Results vary by individual. Acute GH elevation occurs within 15-30 minutes of injection (peaks at 30-60 minutes). Subjective effects — improved sleep quality, recovery, well-being — often appear within the first 2-4 weeks. Measurable body composition changes (lean mass gain, fat loss) typically require 8-12 weeks of consistent use. IGF-1 elevation is detectable after 2-4 weeks on protocol.
CJC-1295 must be used fasted for maximum effect. Elevated blood glucose increases somatostatin secretion from hypothalamic neurons, which inhibits GH release. The pre-sleep injection is most important to fast for — avoid eating for at least 2-4 hours before bed. Morning or pre-workout injections can be done fasted as well, but the effect is less pronounced than pre-sleep dosing.

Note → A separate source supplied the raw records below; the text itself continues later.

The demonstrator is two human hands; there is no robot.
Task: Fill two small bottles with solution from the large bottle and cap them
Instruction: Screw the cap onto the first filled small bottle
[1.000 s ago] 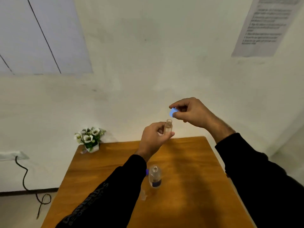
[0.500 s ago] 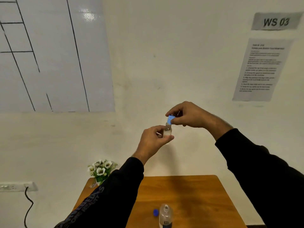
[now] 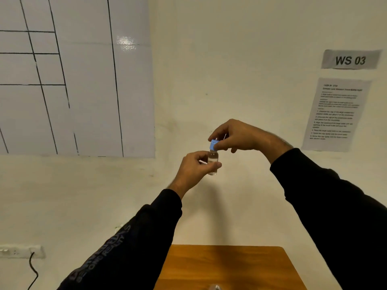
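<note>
Since half a second ago our view has tipped up, so only the table's (image 3: 228, 266) far end shows, and the cap (image 3: 213, 145) now sits squarely on the vial (image 3: 213, 162). Our left hand (image 3: 195, 168) pinches the one small clear vial, upright, liquid inside, in mid-air above the table. Our right hand (image 3: 236, 136) closes thumb and fingers on its single blue cap. One bottle top (image 3: 215, 287) peeks in at the bottom edge.

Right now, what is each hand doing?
Left hand: closed around the small bottle.
Right hand: pinching the blue cap on its neck.
</note>
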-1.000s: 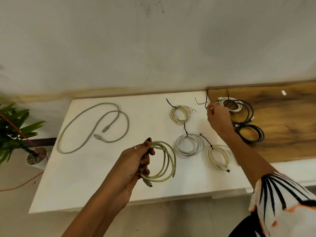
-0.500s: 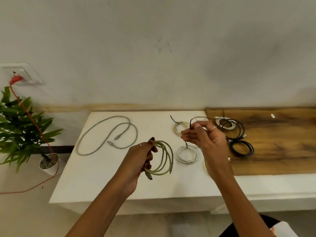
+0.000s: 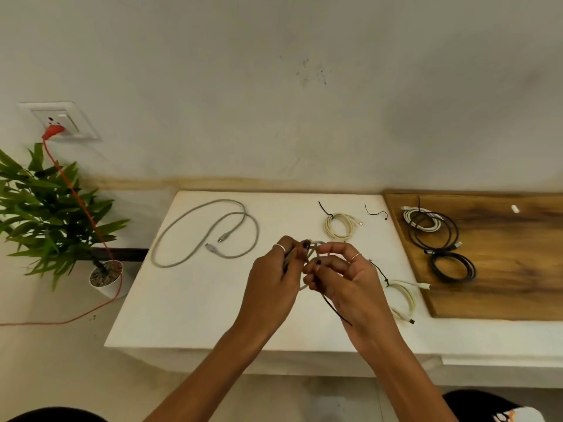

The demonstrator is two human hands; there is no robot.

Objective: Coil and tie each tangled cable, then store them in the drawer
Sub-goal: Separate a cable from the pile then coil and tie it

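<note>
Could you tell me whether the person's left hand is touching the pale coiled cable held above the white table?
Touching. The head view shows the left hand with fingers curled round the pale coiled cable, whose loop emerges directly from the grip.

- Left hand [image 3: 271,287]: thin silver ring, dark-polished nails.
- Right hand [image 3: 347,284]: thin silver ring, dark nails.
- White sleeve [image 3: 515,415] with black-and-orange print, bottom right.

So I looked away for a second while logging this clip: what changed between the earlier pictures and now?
The right hand left the far ties, carrying a black tie back to the coiled cable that the left hand grips; both hands now meet at that coil above the white table. One spare tie remains. The loose grey cable, the tied coils and the black cables lie unmoved.
</note>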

The peptide itself is identical, but the DAC (Drug Affinity Complex) is a moiety attached to the no-DAC version that binds albumin in the bloodstream, dramatically extending half-life from 30 minutes to 8 days. This allows for once-weekly 2 mg dosing instead of daily 100 mcg doses. The higher weekly dose (2 mg) compensates for slower metabolism and sustained, lower-level GH elevation rather than sharp pulses. Choose based on convenience (weekly vs. daily) and your stacking strategy (pulsatile vs. sustained GH elevation).
CJC-1295 is not FDA-approved for human use and is classified as a research chemical. It is legal to purchase from qualified research peptide vendors for research purposes only in most jurisdictions (laws vary by country and state). It is banned by WADA in competitive sports. The compound cannot be marketed for human consumption, but possession for personal research use is generally legal in the USA and EU. Always verify local regulations before purchasing.
Yes, women use CJC-1295 in research protocols. The GH-stimulating effects are generally beneficial regardless of sex. Standard dosing for women is typically 50-100 mcg per injection (lower than the typical 100-200 mcg male dose), 1-2x daily, paired with lower-dose Ipamorelin (100-150 mcg) if stacking. Side effects like water retention may be slightly more noticeable in women due to differences in body composition and hormonal sensitivity, but the safety profile is equivalent. No specific contraindications for women beyond standard research peptide cautions.